▸ Problem to solve
The listing below holds pictures; exclude them. Return exactly the lines from the one with "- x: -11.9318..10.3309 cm" through the one with "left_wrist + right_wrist".

▸ Recorded information
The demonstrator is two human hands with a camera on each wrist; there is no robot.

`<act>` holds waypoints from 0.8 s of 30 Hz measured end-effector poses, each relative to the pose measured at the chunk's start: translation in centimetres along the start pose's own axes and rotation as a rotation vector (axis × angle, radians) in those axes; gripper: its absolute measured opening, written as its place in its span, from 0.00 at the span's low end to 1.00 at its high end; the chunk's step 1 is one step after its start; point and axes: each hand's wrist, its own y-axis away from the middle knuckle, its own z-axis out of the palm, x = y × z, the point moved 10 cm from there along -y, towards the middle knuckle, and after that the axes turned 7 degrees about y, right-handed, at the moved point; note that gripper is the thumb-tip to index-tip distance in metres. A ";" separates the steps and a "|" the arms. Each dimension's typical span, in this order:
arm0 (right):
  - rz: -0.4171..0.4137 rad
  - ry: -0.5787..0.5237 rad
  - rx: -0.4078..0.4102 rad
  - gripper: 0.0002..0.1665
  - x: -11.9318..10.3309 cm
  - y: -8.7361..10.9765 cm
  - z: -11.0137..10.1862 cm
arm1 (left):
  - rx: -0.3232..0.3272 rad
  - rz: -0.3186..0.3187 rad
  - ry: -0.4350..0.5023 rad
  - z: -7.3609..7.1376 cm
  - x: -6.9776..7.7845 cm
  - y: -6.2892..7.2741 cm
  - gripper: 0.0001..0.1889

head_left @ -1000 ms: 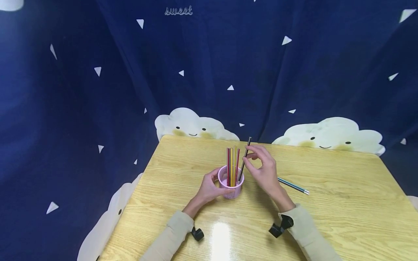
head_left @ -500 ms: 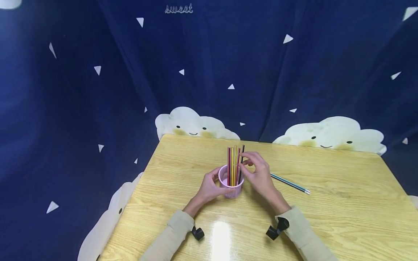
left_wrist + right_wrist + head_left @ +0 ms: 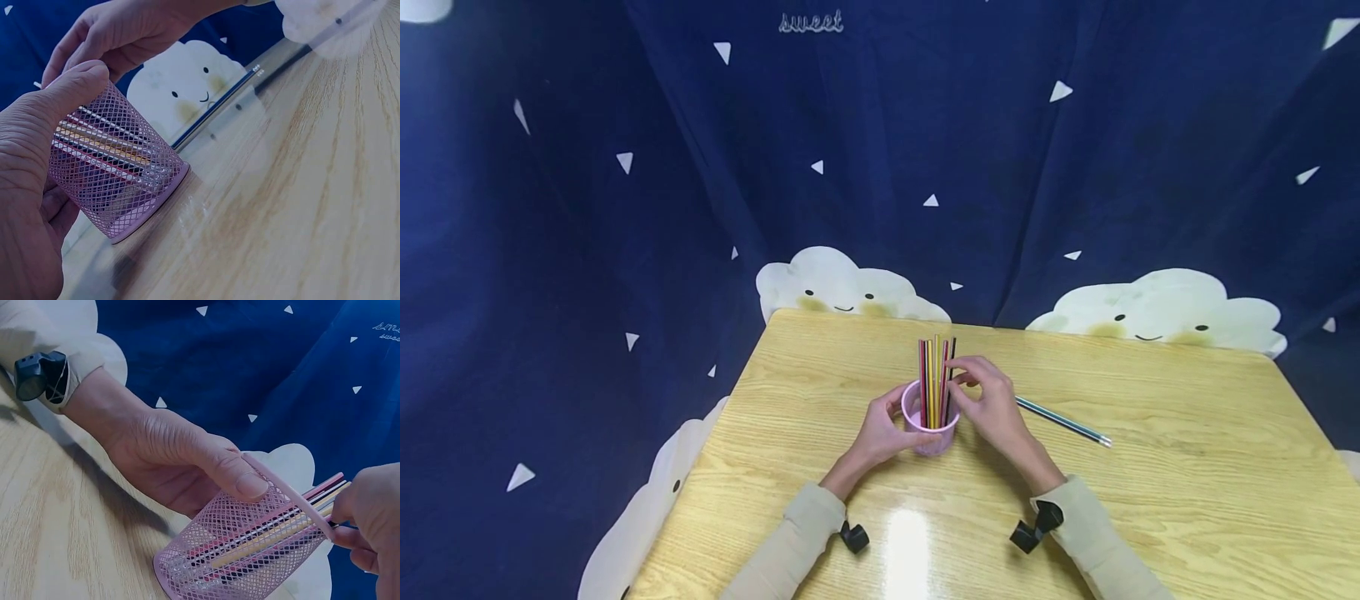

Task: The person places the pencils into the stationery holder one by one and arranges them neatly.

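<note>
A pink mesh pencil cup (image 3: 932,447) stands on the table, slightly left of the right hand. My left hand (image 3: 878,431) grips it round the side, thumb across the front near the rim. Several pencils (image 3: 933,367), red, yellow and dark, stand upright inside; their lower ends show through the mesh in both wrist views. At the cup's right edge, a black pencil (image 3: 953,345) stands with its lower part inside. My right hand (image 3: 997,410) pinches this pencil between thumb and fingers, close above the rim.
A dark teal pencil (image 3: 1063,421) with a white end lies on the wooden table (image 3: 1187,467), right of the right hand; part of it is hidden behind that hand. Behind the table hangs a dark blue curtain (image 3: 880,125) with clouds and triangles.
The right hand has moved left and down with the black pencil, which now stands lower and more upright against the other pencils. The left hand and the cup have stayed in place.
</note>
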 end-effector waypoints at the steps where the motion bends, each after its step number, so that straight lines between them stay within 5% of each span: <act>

▸ Task answer
  - x: -11.9318..10.3309 cm
  - y: -8.7361..10.9765 cm
  - z: -11.0137..10.1862 cm
arm1 (left):
  - rx: -0.3232..0.3272 rad
  - rz: -0.3186..0.3187 rad
  - ry: -0.4350..0.5023 rad
  - z: -7.3609..7.1376 cm
  - x: -6.9776..7.7845 cm
  - y: -6.2892..7.2741 cm
  - gripper: 0.0001..0.1889

head_left @ -1000 ms: 
head_left @ -500 ms: 
left_wrist + right_wrist + head_left @ +0 ms: 

No further output remains.